Report each line of the records where "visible" occurs.

• Data
===
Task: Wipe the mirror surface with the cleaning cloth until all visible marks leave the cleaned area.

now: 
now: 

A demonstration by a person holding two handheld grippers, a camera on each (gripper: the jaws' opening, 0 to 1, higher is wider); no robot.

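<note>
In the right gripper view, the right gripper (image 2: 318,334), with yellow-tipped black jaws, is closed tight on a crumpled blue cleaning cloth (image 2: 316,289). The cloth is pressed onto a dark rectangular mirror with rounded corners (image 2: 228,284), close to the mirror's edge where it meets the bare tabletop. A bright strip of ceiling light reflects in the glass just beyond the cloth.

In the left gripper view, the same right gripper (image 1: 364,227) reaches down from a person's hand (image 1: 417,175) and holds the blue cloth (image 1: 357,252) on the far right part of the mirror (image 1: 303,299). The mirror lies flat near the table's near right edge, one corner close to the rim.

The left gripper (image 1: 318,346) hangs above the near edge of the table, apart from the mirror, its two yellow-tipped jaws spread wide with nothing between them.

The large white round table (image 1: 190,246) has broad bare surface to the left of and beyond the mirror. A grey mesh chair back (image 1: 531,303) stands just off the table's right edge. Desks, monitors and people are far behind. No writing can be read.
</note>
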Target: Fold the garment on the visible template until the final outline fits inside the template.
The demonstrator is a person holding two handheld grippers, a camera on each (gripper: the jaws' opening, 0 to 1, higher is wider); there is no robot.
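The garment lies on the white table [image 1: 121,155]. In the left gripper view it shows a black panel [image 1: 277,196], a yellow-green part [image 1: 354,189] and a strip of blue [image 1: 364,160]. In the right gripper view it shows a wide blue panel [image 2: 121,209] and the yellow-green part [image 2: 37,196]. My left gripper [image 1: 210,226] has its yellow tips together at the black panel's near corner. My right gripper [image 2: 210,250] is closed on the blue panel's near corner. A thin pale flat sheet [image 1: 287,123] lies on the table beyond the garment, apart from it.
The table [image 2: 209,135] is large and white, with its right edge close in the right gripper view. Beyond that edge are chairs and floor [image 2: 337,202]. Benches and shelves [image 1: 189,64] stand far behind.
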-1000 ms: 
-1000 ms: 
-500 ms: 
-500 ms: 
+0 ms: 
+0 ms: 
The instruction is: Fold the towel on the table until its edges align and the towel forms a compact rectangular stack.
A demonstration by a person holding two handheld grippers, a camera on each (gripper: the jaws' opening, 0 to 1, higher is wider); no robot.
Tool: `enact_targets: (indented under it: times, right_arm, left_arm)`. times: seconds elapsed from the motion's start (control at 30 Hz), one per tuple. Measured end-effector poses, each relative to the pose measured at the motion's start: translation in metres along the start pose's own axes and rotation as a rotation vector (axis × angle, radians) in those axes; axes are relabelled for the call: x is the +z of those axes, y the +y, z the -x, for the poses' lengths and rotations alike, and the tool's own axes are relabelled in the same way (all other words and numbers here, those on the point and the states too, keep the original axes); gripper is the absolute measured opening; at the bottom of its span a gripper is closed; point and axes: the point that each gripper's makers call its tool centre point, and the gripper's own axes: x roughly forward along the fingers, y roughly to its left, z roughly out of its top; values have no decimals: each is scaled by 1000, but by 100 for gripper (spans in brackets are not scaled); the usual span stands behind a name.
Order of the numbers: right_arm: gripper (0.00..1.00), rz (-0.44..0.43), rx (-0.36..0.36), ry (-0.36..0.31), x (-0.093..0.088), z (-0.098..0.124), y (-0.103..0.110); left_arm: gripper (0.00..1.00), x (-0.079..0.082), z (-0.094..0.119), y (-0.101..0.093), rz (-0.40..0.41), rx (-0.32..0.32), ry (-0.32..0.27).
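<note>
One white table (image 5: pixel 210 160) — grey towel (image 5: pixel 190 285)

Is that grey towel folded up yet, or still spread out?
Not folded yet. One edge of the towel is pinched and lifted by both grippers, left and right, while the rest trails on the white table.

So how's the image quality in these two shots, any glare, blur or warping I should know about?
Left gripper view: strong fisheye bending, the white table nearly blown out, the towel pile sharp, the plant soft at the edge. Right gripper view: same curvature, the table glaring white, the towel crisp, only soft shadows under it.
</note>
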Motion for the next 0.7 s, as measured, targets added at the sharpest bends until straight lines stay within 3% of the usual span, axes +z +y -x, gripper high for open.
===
• Response to the exercise
Task: Wipe the mirror surface with the cleaning cloth until all visible marks leave the cleaned area.
Target: Fold the garment on the visible template until the final outline fits inside the template.

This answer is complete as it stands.